If I had known what trouble you were bearing;
What griefs were in the silence of your face;
I would have been more gentle and more caring,
And tried to give you gladness for a space.
(Mary Carolyn Davies)
FEW OF US CAN SAY WE’VE NEVER BEEN ASHAMED WHEN IT CAME TO OUR ATTENTION THAT WE FAILED TO CARE FOR SOMEONE WHOM WE SHOULD HAVE CARED FOR. Whether our unawareness was innocent and inadvertent or the result of negligence, it’s painful to find out that we’ve failed to care. So we’d do well to be more inquisitive when it comes to others’ need for our caring.
Caring is a privilege. Caring for others would not be possible if we had not been endowed with some very special gifts. While certain animals “care” for their young in one sense, the kind of caring that human beings are capable of requires a set of remarkable powers. It’s a privilege to have been endowed with these powers, and if we ever catch ourselves complaining about having to use them, then we need to adjust our attitudes. Duty is simply the other side of privilege.
Caring is a pleasure. Out of all the happinesses — or perhaps we should say joys — that human beings can experience, none is more exquisite than that of caring. And I don’t mean simply the sentiment of caring; I mean the act of caring.

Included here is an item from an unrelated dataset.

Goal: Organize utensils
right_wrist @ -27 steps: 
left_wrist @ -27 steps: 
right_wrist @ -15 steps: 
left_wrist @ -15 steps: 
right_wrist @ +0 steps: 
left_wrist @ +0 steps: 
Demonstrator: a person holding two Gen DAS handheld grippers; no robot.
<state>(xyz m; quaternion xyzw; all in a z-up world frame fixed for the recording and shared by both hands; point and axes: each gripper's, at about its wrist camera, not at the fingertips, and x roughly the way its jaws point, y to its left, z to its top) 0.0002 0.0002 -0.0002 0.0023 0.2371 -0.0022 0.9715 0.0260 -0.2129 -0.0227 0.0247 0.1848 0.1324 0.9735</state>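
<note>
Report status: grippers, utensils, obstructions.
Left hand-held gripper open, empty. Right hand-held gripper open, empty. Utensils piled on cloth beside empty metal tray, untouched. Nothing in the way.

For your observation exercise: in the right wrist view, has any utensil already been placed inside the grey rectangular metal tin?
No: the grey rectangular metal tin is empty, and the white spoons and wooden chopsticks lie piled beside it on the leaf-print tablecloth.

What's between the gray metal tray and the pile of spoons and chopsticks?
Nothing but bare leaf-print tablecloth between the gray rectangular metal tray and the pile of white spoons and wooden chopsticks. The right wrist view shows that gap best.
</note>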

The words “It is more blessed to give than to receive” encapsulate one of the most important truths that our minds can grasp. It would behoove us to quit paying lip service to that maxim and start learning that life really does work that way.
Indifference, which is a failure to care, is a horrible sin. I don’t believe George Bernard Shaw was overstating the case when he said, “The worst sin towards our fellow creatures is not to hate them, but to be indifferent to them; that’s the essence of inhumanity.”
Not caring for those around us (especially those to whom we have some special responsibility, such as our families) is a fate worse than death. Yes, it costs us to care. Yes, sacrifices may be required. And yes, it may come to the point where caring for someone even demands that we lay down our lives for them. But listen to me: whatever the price of caring may be, it is nowhere near the cost of not caring.
“To try may be to die, but not to care is never to be born” (William Redfield).